**Task prompt:** With no images included, output each entry below exactly as it appears.

*** Block opens ***

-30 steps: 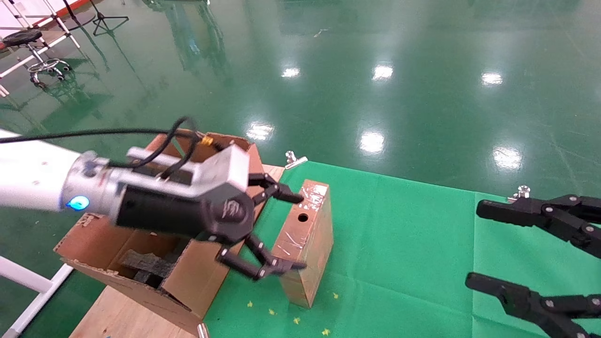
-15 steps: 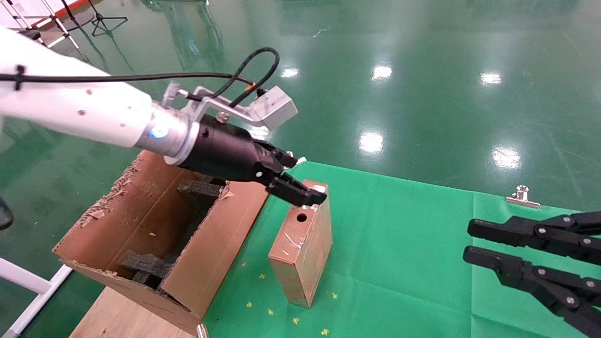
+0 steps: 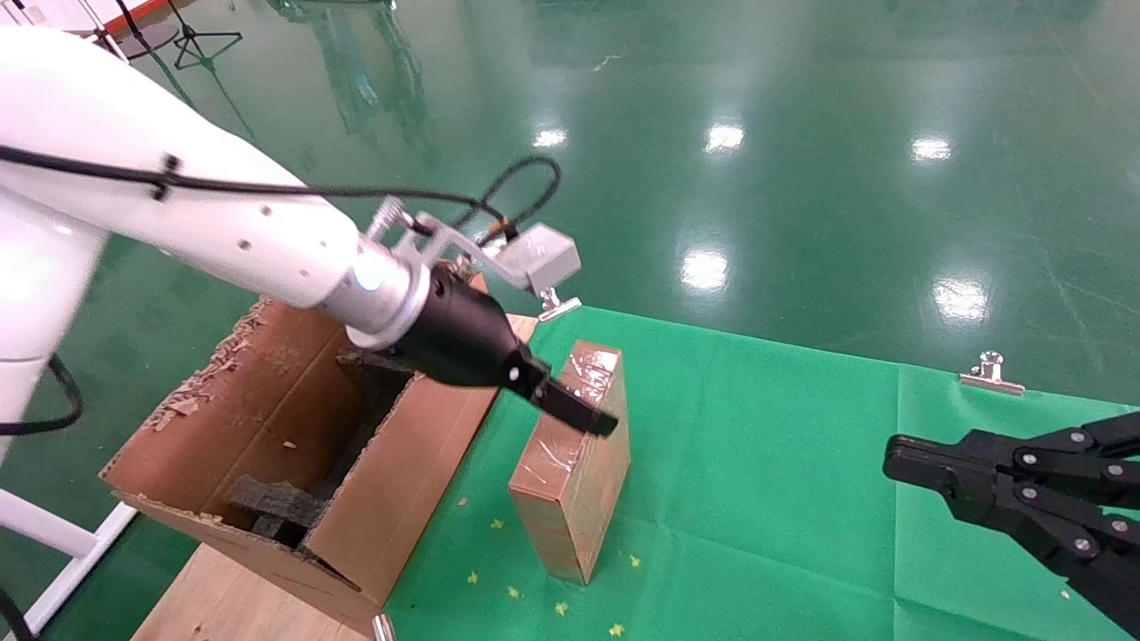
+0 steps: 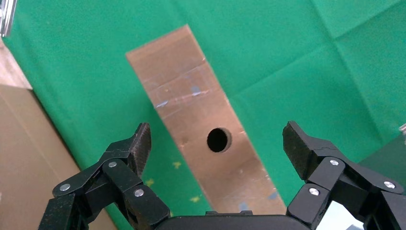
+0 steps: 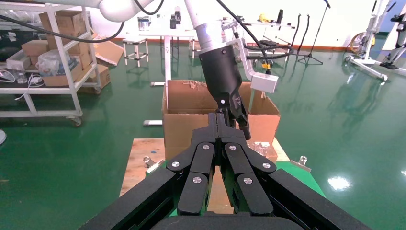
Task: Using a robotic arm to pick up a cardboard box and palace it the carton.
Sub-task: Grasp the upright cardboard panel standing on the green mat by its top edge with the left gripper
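Note:
The cardboard box point(image 3: 570, 481), narrow, brown and taped, stands on the green cloth beside the carton point(image 3: 419, 481). Its round hole point(image 4: 218, 140) faces up. My left gripper point(image 3: 579, 411) hangs open just above the box's top, pointing down. In the left wrist view the left gripper point(image 4: 218, 143) straddles the cardboard box point(image 4: 191, 96), with both fingertips point(image 4: 140, 146) apart from its sides. The carton has ragged flaps and black foam point(image 3: 276, 503) inside. My right gripper point(image 3: 899, 463) is shut and empty at the right edge; the right wrist view shows the right gripper point(image 5: 221, 117) facing the carton point(image 5: 182, 129).
A green cloth point(image 3: 757, 499) covers the table, held by metal clips point(image 3: 990, 374) at its far edge. The carton rests on a wooden board point(image 3: 232, 596) at the left end. A white frame tube point(image 3: 53, 534) runs below it. Glossy green floor lies beyond.
My left arm rose from the box's carton side and swung over it, turning the open gripper to point down at the top. The right gripper closed from wide open to shut.

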`<control>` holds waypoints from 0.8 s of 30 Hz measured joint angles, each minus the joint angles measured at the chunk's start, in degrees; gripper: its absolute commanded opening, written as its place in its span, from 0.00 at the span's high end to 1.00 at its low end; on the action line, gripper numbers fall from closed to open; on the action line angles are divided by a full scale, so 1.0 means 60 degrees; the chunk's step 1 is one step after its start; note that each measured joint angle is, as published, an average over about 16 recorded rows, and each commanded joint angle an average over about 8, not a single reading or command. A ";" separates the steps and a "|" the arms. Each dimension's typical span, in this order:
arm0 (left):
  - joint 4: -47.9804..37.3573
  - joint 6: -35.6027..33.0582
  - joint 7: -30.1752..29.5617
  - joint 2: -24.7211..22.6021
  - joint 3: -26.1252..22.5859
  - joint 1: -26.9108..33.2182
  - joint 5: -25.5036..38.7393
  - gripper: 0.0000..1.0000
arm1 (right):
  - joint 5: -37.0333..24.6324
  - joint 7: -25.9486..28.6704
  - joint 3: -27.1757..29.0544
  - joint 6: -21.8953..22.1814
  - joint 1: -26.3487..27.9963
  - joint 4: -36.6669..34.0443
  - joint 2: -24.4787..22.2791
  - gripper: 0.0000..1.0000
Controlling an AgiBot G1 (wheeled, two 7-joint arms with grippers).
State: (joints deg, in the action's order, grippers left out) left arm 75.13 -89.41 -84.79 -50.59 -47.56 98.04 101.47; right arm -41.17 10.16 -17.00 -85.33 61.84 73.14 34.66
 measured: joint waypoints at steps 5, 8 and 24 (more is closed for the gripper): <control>-0.0074 0.0019 -0.0077 -0.0199 -0.0421 0.0020 0.0131 0.00 | 0.0002 -0.0001 -0.0002 0.0001 0.0001 0.0000 -0.0001 1.00; -0.0123 0.0056 -0.0083 -0.0311 -0.0630 0.0020 0.0201 0.00 | 0.0003 -0.0002 -0.0004 0.0002 0.0001 0.0000 -0.0002 1.00; -0.0298 0.0194 0.0175 -0.0683 -0.1190 0.0053 0.0560 0.35 | 0.0005 -0.0005 -0.0009 0.0006 0.0001 -0.0001 -0.0004 0.00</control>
State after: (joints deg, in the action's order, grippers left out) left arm 73.34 -88.25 -83.74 -54.69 -54.70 98.36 104.83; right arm -41.14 10.13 -17.05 -85.29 61.84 73.13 34.64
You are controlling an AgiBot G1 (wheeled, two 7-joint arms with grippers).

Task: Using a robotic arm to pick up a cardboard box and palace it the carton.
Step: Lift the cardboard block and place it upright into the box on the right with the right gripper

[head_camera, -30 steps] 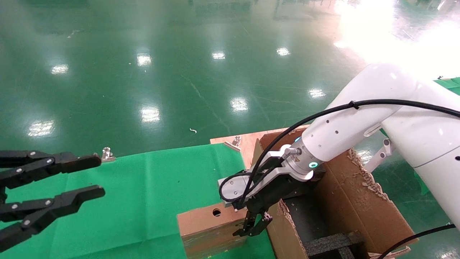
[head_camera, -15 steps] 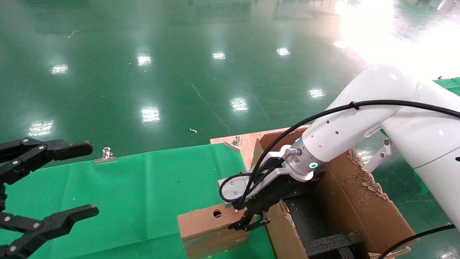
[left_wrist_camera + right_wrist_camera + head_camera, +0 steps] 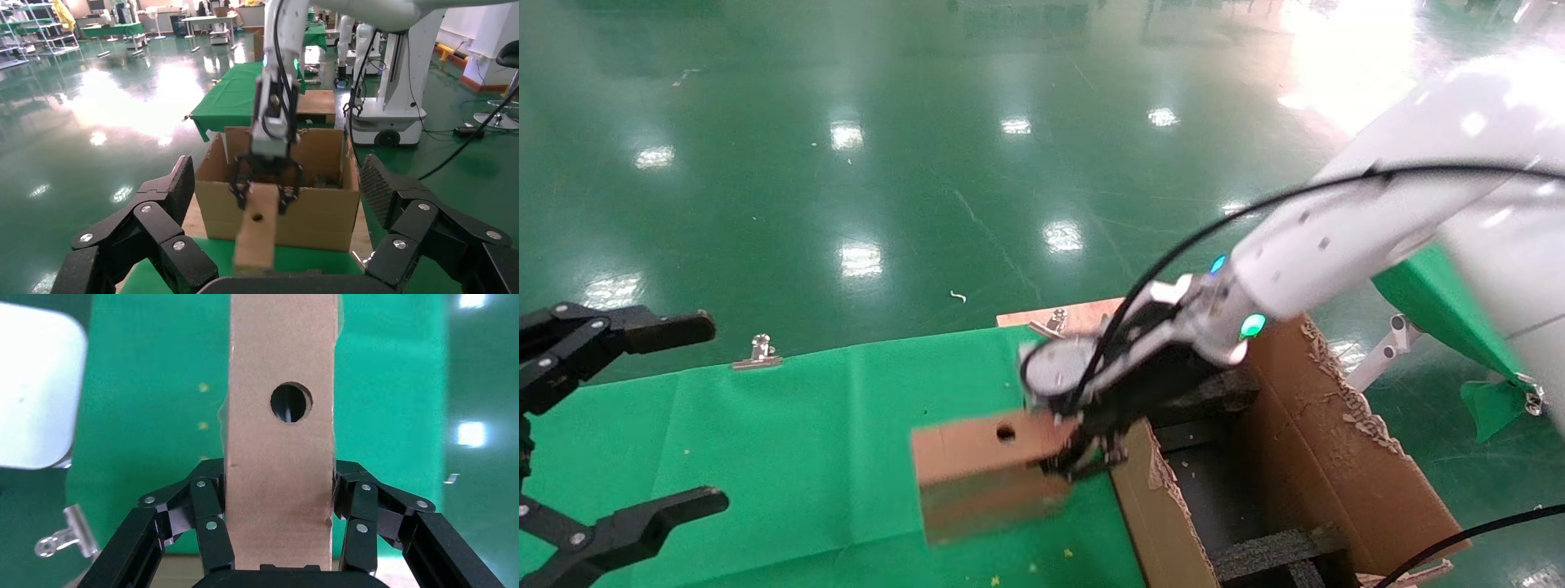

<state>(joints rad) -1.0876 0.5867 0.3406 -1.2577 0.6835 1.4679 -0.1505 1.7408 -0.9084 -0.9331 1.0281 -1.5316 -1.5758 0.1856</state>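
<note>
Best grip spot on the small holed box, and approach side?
Probably the end nearest the carton, pinching across the narrow width, as the right gripper does now. In the right wrist view its fingers clamp the two long side faces of the cardboard box, below the round hole. Those faces are flat and parallel. The left gripper hangs open, apart.
</note>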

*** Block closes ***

**Written response:**
-30 steps: 
-15 steps: 
+0 steps: 
+0 steps: 
+0 steps: 
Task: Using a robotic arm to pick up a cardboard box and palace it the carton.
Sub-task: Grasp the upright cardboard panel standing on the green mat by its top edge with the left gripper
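Note:
The cardboard box point(image 3: 570, 481), narrow, brown and taped, stands on the green cloth beside the carton point(image 3: 419, 481). Its round hole point(image 4: 218, 140) faces up. My left gripper point(image 3: 579, 411) hangs open just above the box's top, pointing down. In the left wrist view the left gripper point(image 4: 218, 143) straddles the cardboard box point(image 4: 191, 96), with both fingertips point(image 4: 140, 146) apart from its sides. The carton has ragged flaps and black foam point(image 3: 276, 503) inside. My right gripper point(image 3: 899, 463) is shut and empty at the right edge; the right wrist view shows the right gripper point(image 5: 221, 117) facing the carton point(image 5: 182, 129).
A green cloth point(image 3: 757, 499) covers the table, held by metal clips point(image 3: 990, 374) at its far edge. The carton rests on a wooden board point(image 3: 232, 596) at the left end. A white frame tube point(image 3: 53, 534) runs below it. Glossy green floor lies beyond.
My left arm rose from the box's carton side and swung over it, turning the open gripper to point down at the top. The right gripper closed from wide open to shut.
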
`<control>` holds waypoints from 0.8 s of 30 Hz measured joint angles, each minus the joint angles measured at the chunk's start, in degrees; gripper: its absolute commanded opening, written as its place in its span, from 0.00 at the span's high end to 1.00 at its low end; on the action line, gripper numbers fall from closed to open; on the action line angles are divided by a full scale, so 1.0 means 60 degrees; the chunk's step 1 is one step after its start; note that each measured joint angle is, as published, an average over about 16 recorded rows, and each commanded joint angle an average over about 8, not a single reading or command. A ";" separates the steps and a "|" the arms. Each dimension's typical span, in this order:
arm0 (left):
  - joint 4: -47.9804..37.3573
  - joint 6: -35.6027..33.0582
  - joint 7: -30.1752..29.5617
  - joint 2: -24.7211..22.6021
  - joint 3: -26.1252..22.5859
  - joint 1: -26.9108..33.2182
  - joint 5: -25.5036..38.7393
  - gripper: 0.0000..1.0000
arm1 (right):
  - joint 5: -37.0333..24.6324
  - joint 7: -25.9486..28.6704
  - joint 3: -27.1757..29.0544
  - joint 6: -21.8953..22.1814
  - joint 1: -26.3487..27.9963
  - joint 4: -36.6669..34.0443
  - joint 2: -24.4787..22.2791
  - gripper: 0.0000..1.0000
Controlling an AgiBot G1 (wheeled, two 7-joint arms with grippers).
State: (joints deg, in the action's order, grippers left out) left arm 75.13 -89.41 -84.79 -50.59 -47.56 98.04 101.47; right arm -41.17 10.16 -17.00 -85.33 61.84 73.14 34.66
 measured: joint waypoints at steps 5, 8 and 24 (more is closed for the gripper): <control>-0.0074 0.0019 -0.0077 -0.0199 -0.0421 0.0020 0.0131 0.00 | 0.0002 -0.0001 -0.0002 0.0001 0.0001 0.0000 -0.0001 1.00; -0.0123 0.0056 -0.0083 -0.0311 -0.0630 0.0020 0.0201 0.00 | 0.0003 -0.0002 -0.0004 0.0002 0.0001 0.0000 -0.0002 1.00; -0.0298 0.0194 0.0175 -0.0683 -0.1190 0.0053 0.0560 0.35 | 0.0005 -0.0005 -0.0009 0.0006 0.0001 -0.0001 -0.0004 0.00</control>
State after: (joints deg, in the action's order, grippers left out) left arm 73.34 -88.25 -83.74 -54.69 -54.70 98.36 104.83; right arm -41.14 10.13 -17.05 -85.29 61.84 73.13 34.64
You are controlling an AgiBot G1 (wheeled, two 7-joint arms with grippers).

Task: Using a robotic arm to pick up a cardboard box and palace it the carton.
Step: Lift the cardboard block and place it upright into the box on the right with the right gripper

[head_camera, -30 steps] 
[head_camera, -15 steps] 
[left_wrist_camera + right_wrist_camera + head_camera, +0 steps] 

<state>(joints rad) -1.0876 0.5867 0.3406 -1.2577 0.6835 1.4679 -0.1505 1.7408 -0.9084 -0.9331 1.0281 -1.5316 -1.5758 0.1856</state>
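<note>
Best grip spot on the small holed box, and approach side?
Probably the end nearest the carton, pinching across the narrow width, as the right gripper does now. In the right wrist view its fingers clamp the two long side faces of the cardboard box, below the round hole. Those faces are flat and parallel. The left gripper hangs open, apart.
</note>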

Nothing else is required to finish the exercise.